» **Work instructions**
Using the material below, return exactly the lines between the one holding "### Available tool" and the one holding "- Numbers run", inclusive, and no others.
_ _ _ _ _
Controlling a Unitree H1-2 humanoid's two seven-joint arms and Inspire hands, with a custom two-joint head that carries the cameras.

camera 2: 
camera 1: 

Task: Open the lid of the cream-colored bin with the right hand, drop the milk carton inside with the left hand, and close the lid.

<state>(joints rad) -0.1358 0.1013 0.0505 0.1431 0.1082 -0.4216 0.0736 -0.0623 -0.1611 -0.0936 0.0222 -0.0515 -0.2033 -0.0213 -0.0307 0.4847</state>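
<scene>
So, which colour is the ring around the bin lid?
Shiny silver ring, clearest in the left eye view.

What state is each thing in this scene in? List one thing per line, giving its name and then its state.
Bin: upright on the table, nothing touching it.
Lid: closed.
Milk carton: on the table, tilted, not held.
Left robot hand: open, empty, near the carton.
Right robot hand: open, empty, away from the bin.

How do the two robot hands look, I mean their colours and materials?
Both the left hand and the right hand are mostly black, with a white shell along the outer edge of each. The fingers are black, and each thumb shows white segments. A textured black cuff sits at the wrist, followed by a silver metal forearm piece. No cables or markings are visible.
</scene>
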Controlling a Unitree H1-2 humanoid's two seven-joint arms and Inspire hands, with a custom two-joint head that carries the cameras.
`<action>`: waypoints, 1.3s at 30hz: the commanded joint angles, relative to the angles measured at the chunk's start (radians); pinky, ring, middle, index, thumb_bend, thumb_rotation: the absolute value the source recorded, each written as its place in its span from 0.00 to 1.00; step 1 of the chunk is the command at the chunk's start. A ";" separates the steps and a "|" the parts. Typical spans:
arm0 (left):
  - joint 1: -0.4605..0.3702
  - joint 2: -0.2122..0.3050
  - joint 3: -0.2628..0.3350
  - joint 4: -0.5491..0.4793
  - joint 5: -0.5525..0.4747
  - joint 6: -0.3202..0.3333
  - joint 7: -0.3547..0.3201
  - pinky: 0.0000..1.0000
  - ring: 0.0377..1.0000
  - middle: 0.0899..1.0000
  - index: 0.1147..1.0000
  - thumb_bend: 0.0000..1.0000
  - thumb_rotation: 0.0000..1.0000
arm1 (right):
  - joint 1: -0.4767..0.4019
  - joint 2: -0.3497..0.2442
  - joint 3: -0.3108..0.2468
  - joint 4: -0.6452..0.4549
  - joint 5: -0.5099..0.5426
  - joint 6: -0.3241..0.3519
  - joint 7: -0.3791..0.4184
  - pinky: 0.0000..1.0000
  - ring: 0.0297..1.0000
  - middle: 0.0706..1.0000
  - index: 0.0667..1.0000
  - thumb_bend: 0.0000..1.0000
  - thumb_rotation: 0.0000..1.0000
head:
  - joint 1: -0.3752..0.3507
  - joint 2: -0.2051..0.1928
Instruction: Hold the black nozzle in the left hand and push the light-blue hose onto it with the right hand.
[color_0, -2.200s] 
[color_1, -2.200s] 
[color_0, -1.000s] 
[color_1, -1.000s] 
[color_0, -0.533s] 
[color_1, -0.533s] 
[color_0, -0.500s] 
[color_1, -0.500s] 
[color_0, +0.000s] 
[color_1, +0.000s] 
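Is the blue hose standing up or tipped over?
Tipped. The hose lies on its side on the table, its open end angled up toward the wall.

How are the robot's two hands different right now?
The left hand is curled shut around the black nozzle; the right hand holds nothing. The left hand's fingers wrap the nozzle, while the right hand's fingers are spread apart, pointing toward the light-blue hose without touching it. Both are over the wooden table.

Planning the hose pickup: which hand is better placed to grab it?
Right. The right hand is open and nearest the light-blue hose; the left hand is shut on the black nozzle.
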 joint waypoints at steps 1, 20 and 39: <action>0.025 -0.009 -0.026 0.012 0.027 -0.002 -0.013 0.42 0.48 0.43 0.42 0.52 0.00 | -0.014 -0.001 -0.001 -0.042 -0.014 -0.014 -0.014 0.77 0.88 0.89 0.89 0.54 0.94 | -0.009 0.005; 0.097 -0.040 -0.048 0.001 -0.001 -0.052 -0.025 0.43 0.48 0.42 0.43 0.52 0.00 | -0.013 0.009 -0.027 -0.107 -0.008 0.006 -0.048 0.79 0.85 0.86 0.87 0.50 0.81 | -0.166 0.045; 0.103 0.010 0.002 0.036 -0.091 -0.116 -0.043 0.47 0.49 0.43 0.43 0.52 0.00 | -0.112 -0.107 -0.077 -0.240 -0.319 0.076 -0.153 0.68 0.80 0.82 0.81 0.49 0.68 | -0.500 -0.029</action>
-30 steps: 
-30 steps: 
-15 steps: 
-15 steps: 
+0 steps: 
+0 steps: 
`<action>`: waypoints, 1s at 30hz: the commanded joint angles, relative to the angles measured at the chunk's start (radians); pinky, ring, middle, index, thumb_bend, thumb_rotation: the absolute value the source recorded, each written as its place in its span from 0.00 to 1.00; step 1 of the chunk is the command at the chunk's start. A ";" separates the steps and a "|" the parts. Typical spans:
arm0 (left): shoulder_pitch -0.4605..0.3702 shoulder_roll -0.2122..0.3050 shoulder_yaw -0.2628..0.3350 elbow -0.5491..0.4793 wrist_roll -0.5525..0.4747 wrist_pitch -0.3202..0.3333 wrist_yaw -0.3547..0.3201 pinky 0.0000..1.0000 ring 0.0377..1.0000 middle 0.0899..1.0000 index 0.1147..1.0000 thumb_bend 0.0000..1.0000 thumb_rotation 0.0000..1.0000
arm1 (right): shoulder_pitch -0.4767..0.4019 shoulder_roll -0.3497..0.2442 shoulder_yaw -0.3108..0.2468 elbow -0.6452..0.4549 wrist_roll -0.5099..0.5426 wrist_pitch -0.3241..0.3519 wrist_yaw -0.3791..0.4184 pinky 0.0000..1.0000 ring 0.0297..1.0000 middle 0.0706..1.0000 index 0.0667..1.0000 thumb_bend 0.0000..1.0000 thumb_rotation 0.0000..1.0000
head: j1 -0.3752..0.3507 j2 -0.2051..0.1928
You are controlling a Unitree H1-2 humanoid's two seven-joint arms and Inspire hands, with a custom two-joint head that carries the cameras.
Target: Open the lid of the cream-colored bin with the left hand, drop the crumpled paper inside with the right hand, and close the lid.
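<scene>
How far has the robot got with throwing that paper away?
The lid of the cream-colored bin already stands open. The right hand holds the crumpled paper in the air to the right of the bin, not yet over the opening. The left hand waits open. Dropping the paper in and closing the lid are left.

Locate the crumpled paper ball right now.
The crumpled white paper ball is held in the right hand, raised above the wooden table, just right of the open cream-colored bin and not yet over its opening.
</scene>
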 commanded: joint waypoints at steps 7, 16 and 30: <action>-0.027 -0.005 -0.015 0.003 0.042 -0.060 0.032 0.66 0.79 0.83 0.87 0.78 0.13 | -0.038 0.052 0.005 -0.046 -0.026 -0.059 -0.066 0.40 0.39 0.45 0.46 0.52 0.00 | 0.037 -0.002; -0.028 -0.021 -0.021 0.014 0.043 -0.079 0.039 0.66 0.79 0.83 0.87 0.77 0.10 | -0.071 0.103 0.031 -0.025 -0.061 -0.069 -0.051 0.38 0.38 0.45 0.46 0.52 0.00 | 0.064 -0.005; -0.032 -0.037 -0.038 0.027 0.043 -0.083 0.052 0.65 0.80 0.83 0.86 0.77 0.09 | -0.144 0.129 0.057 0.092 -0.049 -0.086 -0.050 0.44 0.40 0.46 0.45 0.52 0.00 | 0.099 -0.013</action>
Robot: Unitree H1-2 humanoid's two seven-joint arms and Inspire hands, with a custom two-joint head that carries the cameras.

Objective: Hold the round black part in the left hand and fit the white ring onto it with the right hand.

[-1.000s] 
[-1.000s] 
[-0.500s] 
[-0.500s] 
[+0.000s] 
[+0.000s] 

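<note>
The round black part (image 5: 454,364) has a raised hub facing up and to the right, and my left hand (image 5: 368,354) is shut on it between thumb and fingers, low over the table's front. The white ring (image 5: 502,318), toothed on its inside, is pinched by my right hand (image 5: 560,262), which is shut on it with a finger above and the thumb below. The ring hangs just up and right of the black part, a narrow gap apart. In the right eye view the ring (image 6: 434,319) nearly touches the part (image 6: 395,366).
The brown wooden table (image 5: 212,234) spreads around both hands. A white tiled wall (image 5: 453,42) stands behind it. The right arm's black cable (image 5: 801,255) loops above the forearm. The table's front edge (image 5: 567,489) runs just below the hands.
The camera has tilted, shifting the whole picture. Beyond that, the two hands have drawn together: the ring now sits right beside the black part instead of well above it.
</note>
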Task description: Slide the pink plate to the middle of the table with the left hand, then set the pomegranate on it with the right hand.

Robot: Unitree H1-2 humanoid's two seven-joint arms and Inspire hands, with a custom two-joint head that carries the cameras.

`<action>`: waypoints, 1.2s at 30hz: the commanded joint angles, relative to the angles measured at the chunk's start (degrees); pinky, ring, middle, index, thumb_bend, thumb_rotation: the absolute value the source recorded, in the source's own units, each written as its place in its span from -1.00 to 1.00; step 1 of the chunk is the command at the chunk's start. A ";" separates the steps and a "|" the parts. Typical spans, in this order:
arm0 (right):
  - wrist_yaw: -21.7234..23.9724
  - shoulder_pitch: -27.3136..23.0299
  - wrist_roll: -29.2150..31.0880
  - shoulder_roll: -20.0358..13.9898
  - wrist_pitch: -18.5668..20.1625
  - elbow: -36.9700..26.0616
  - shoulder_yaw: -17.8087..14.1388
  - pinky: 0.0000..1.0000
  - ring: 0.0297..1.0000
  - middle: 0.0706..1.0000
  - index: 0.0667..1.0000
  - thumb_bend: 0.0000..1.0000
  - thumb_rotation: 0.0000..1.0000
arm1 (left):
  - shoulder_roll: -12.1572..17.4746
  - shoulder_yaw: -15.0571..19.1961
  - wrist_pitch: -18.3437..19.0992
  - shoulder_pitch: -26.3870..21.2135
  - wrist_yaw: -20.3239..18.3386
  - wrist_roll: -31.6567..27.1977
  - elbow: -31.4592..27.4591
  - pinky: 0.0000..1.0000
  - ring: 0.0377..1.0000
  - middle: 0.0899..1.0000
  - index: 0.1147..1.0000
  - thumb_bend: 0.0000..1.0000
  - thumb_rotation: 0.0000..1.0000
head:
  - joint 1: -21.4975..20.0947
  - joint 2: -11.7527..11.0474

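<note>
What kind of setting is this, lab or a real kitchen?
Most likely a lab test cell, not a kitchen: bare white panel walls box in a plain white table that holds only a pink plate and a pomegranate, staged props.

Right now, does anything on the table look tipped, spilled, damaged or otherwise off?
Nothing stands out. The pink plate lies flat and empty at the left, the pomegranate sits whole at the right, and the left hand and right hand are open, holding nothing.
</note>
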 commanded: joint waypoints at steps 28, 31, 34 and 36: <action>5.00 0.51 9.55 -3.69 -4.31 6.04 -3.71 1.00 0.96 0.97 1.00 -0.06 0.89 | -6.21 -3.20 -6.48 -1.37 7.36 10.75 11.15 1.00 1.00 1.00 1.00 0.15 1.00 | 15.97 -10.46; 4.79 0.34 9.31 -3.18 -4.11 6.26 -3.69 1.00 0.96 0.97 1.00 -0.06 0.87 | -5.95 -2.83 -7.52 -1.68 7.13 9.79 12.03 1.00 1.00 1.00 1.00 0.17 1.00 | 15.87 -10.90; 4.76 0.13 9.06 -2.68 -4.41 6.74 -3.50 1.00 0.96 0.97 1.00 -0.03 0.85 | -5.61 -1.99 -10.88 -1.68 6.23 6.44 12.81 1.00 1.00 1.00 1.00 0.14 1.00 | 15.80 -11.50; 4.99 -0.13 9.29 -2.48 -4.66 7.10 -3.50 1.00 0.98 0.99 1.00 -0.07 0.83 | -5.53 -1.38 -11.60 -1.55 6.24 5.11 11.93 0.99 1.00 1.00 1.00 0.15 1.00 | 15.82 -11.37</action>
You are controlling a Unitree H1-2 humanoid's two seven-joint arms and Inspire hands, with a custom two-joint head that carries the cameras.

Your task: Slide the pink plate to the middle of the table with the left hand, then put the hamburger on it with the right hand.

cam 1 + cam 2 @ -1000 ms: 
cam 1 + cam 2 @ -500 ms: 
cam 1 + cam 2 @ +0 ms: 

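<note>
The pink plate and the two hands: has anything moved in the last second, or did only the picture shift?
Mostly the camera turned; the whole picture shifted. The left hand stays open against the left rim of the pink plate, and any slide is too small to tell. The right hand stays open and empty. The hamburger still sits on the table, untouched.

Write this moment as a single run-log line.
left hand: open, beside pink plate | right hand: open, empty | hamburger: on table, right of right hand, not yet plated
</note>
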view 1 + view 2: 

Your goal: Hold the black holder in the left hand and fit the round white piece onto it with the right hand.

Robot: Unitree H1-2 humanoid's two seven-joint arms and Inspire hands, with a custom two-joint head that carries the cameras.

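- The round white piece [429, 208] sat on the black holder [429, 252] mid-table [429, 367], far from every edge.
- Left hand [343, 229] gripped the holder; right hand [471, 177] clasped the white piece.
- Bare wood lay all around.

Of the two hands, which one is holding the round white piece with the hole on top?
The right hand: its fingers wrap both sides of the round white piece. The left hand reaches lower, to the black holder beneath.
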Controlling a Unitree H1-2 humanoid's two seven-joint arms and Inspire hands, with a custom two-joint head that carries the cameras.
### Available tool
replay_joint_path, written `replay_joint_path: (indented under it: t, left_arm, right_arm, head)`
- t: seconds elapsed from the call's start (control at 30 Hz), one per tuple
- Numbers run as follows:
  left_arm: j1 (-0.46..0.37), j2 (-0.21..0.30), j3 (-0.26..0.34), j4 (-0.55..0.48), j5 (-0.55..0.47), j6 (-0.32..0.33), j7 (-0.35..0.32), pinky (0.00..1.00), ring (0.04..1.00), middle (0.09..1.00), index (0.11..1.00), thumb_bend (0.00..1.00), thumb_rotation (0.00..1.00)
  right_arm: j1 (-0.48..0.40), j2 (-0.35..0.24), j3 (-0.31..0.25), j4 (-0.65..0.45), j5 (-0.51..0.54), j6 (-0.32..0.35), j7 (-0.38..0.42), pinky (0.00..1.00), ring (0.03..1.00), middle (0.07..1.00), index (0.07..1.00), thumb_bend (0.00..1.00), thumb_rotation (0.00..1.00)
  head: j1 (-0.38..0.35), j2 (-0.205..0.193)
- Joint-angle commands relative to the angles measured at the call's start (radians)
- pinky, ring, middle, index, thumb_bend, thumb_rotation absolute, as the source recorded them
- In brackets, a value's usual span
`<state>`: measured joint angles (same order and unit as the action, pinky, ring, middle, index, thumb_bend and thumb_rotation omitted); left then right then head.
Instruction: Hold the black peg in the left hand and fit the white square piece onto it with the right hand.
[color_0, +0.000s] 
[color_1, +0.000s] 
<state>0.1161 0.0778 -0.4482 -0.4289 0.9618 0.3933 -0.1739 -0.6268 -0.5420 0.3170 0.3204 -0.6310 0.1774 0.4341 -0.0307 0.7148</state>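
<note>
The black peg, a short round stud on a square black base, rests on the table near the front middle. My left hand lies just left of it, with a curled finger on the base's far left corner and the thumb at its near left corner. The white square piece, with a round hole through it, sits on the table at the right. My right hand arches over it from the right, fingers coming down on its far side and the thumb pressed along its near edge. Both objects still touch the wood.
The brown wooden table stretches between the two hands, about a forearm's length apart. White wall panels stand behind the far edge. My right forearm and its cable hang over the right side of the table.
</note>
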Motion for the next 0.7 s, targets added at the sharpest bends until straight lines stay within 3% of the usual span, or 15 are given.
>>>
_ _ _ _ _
» **Answer area**
### Available tool
replay_joint_path, written `replay_joint_path: (indented under it: t, left_arm, right_arm, head)`
- t: seconds elapsed from the call's start (control at 30 Hz), one per tuple
- Numbers run as follows:

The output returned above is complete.